Task details
For the records below, print the lines from the line with "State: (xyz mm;" through the line with "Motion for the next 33" exactly as written; include both end lines and exclude the rest.

============================================================

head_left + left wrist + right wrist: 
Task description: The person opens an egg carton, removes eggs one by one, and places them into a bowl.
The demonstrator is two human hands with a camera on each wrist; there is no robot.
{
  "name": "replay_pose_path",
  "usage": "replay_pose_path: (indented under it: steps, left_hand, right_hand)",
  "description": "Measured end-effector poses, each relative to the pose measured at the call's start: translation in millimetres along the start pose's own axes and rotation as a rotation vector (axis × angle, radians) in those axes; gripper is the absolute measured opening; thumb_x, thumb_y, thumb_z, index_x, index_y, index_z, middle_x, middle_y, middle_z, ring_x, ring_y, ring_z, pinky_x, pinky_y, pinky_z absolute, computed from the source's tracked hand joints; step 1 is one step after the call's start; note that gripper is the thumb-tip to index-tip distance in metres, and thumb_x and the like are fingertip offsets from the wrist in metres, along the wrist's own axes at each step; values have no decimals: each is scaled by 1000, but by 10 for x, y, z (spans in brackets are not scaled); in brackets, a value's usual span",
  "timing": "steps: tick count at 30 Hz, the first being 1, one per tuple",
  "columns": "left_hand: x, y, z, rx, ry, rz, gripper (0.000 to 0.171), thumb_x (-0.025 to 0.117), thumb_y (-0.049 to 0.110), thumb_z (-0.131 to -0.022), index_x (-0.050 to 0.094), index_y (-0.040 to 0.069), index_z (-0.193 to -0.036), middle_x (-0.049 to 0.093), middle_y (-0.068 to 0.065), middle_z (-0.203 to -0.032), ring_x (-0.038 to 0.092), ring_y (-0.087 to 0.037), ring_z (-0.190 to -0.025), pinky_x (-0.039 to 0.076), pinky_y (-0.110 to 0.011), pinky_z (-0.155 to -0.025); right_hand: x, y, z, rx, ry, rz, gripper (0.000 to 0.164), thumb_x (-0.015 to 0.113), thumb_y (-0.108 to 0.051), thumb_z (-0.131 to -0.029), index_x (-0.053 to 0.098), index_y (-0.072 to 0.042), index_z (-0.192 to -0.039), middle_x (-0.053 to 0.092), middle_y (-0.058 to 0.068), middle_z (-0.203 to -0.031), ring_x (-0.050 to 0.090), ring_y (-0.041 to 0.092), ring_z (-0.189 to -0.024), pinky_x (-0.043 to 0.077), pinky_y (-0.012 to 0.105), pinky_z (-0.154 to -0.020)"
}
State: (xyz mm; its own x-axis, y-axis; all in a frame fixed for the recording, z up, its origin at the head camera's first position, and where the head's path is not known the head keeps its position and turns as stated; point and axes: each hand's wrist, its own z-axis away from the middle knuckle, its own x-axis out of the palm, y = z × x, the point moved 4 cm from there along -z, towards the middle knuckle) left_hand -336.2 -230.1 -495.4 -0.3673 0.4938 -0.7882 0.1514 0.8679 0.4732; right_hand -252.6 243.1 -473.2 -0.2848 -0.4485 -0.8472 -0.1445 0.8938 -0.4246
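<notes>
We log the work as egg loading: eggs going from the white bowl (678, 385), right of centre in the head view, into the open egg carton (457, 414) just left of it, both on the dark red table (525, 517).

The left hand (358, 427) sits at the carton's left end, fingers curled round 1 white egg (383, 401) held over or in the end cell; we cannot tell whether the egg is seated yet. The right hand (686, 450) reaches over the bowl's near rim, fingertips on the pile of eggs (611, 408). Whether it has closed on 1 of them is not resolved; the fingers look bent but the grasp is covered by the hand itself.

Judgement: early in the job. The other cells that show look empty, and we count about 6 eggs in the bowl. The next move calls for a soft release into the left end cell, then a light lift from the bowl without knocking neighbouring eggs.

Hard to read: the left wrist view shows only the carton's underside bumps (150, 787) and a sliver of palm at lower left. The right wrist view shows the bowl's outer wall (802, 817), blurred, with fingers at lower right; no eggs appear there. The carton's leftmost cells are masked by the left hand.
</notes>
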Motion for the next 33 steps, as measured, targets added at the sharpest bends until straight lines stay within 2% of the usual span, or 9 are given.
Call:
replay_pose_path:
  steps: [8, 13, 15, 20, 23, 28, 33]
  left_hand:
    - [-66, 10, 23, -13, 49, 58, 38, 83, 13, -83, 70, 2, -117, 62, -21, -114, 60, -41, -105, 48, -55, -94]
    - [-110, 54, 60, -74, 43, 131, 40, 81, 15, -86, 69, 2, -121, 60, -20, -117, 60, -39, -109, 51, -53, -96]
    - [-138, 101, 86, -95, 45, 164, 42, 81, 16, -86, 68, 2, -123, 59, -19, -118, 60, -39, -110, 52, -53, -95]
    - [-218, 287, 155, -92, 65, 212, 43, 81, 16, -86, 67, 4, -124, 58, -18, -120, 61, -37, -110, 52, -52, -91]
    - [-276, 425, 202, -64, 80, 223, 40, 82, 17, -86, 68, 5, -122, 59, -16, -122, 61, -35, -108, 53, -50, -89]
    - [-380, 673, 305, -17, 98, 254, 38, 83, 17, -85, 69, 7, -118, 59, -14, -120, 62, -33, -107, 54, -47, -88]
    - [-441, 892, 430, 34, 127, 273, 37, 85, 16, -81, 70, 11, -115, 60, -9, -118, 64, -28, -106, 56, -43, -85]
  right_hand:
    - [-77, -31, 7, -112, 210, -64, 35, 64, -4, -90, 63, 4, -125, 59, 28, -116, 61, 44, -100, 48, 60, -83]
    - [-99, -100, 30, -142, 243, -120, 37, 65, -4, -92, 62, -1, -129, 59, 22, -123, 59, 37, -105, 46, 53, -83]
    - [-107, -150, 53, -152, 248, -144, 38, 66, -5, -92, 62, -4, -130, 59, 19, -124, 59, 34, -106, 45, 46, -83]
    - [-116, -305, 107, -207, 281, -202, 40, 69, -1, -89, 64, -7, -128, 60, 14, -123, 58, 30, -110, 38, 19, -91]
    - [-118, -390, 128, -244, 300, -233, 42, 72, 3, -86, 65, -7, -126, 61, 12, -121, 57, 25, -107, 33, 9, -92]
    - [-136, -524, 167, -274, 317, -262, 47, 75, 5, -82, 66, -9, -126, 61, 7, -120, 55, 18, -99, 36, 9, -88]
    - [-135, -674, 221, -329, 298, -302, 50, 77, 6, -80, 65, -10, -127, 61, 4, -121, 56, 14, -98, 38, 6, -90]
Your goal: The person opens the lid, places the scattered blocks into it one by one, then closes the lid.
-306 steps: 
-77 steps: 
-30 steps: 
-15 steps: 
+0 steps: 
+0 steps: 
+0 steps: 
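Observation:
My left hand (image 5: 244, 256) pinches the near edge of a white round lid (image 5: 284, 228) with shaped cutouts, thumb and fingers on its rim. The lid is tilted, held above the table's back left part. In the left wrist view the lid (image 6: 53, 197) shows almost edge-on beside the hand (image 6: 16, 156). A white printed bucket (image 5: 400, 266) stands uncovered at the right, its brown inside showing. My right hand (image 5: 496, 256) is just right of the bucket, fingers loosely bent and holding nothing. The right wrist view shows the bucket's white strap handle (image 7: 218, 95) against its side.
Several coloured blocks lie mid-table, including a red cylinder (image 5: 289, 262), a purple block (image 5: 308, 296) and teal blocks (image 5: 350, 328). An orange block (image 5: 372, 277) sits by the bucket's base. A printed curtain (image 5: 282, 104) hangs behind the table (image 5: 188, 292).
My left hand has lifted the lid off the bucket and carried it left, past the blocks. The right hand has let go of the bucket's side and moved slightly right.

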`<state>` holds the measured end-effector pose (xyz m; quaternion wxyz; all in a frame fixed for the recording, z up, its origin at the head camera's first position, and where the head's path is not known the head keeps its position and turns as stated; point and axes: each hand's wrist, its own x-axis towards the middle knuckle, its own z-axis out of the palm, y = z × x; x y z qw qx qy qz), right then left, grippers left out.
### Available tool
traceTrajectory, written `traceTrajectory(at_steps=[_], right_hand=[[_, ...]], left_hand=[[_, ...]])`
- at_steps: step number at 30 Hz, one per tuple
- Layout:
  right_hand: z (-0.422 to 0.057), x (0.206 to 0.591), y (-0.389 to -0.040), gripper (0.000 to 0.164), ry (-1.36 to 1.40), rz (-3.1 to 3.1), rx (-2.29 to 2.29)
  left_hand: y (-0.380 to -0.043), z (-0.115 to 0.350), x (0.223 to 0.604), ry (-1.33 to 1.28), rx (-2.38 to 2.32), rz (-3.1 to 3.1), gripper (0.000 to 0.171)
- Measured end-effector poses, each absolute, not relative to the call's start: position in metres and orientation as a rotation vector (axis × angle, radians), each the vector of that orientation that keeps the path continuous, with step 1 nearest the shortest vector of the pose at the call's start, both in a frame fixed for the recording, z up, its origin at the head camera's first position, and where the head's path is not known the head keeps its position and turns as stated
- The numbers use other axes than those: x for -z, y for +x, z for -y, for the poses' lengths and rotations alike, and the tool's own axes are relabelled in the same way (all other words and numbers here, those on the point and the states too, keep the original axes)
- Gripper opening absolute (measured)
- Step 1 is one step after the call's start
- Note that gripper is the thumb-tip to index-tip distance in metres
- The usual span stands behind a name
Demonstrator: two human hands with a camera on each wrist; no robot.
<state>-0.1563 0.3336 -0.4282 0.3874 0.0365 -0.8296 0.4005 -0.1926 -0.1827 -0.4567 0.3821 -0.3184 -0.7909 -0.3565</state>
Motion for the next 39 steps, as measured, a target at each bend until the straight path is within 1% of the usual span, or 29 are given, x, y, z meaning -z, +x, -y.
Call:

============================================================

Response for this exercise
State: (xyz mm; its own x-axis, y-axis; all in a frame fixed for the recording, z up, its origin at the head camera's first position, and where the head's path is not known the head keeps its position and turns as stated; point and axes: each hand's wrist, its own z-axis away from the middle knuckle, its own x-axis out of the palm, y = z × x, the point moved 4 cm from there along -z, towards the middle knuckle) left_hand -336.2 -230.1 -495.4 -0.3673 0.4938 -0.7882 0.1514 0.8679 0.4732; right_hand -252.6 243.1 -473.2 -0.2848 -0.4485 -0.8472 -0.1445 0.8938 -0.4246
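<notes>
We log the work as egg loading: eggs going from the white bowl (678, 385), right of centre in the head view, into the open egg carton (457, 414) just left of it, both on the dark red table (525, 517).

The left hand (358, 427) sits at the carton's left end, fingers curled round 1 white egg (383, 401) held over or in the end cell; we cannot tell whether the egg is seated yet. The right hand (686, 450) reaches over the bowl's near rim, fingertips on the pile of eggs (611, 408). Whether it has closed on 1 of them is not resolved; the fingers look bent but the grasp is covered by the hand itself.

Judgement: early in the job. The other cells that show look empty, and we count about 6 eggs in the bowl. The next move calls for a soft release into the left end cell, then a light lift from the bowl without knocking neighbouring eggs.

Hard to read: the left wrist view shows only the carton's underside bumps (150, 787) and a sliver of palm at lower left. The right wrist view shows the bowl's outer wall (802, 817), blurred, with fingers at lower right; no eggs appear there. The carton's leftmost cells are masked by the left hand.
</notes>
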Motion for the next 33 steps, as measured, targets added at the sharpest bends until straight lines stay within 2% of the usual span, or 9 are given.

That concludes the response.